Думаю, именно тогда я почувствовал и окружающую ее атмосферу, покой, таящийся в глубине даже в этот напряженный момент. Хотя она была такой молодой, настолько моложе Игерны, мне показалось, что в ней было то неотъемлемое спокойствие осени, которое содержит в себе и обещание, и исполнение, в то время как в Игерне было все мучительное, страстное нетерпение весны.

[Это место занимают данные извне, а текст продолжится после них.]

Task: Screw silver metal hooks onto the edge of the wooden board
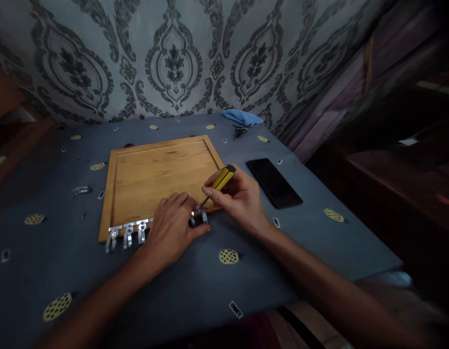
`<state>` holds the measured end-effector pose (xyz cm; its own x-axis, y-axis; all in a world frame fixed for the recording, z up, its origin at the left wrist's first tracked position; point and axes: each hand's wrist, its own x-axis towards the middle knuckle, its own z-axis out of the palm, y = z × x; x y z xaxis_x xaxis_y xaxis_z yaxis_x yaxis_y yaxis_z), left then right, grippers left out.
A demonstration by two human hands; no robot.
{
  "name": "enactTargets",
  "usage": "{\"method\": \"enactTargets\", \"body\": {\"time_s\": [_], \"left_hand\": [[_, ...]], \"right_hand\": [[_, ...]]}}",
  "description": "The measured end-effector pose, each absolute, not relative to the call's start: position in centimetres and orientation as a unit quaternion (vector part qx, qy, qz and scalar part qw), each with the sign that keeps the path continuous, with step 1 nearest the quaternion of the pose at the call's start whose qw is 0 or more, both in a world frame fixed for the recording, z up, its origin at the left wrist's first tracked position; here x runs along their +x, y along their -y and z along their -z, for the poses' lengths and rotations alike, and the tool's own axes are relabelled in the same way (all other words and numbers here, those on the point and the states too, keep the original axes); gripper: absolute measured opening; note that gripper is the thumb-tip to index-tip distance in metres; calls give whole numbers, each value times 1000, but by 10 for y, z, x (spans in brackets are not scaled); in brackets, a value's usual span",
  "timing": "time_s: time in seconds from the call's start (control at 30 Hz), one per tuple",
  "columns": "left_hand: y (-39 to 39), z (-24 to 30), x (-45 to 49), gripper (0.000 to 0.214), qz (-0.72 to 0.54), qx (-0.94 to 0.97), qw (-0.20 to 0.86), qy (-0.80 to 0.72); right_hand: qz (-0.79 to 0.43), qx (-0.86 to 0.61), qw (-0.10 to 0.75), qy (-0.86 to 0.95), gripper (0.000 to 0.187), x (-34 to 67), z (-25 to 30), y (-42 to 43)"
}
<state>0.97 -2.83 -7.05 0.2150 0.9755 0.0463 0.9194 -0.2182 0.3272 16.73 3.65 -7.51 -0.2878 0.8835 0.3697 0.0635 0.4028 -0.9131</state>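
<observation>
A wooden board (166, 169) with a raised frame lies flat on the table. Along its near edge runs a metal hook rail (129, 232), with several silver hooks hanging past the edge; my left hand covers its middle. My left hand (175, 223) grips the rail and board edge, fingers bent on top and thumb stretched beside the rightmost hook (203, 214). My right hand (242, 196) is closed around a yellow and black screwdriver (223, 178). The screwdriver is tilted, its shaft pointing down to the top of that rightmost hook. Whether its tip sits in a screw is too small to tell.
A black phone (274, 182) lies right of the board. One loose metal hook (81, 190) is on the left. At the back right are a blue cloth (242, 117) and a small dark object (239, 130). A patterned wall covering (217, 63) rises behind the table (282, 266).
</observation>
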Motion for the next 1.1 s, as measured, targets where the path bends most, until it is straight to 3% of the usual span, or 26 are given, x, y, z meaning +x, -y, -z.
{"method": "enactTargets", "body": {"time_s": [0.13,0.27,0.63,0.87,1.1], "left_hand": [[28,72,10,31,-129,772,114,-611],[28,73,9,31,-135,774,114,-608],[29,71,9,34,-121,774,114,-611],[28,69,10,36,-114,769,122,-617],[27,71,10,36,-114,768,121,-619]], "right_hand": [[-536,-289,450,653,44,170,66,-39],[-565,-261,397,675,45,177,61,-44],[-550,-285,459,636,37,173,65,-43],[-549,-271,420,670,41,180,64,-46],[-540,-292,457,643,34,176,62,-44]]}}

— Послушай, Гэнхумара, — сказал я снова. — Я не люблю тебя. Я не думаю, что мне дано любить какую бы то ни было женщину… не теперь. Но если я возьму тебя, то не по одной из тех причин, которые дали бы тебе повод зарезать меня во сне, даже не из благодарности за то, что ты ухаживала за мной, пока я лежал в лихорадке, и сберегла для меня моего пса. Я возьму тебя потому, что вместе с тобой я могу получить сотню всадников, — разве ты не сказала сама, что это достаточно обычное дело, когда женщину выбирают за ее приданое? и потому, что мне приятно держать тебя в руках, как если бы ты была хорошо уравновешенным копьем, и мне нравится слушать твой голос.

Ни звука, ни движения с ее стороны; она только продолжала смотреть на меня; и я неуклюже, напролом двинулся дальше:

— Но на твою долю придется худшая часть этой сделки; иди теперь домой и подумай, чтобы у тебя не было никаких сомнений, а когда окончательно надумаешь, дай мне знать.

— Я всю ночь пролежала без сна и уже пресытилась думами, — ответила Гэнхумара.

Вокруг нас постукивали первые холодные капли очередного дождя, затягивая остатки заката размытой серой вуалью, и я слышал крики проносящихся мимо чаек.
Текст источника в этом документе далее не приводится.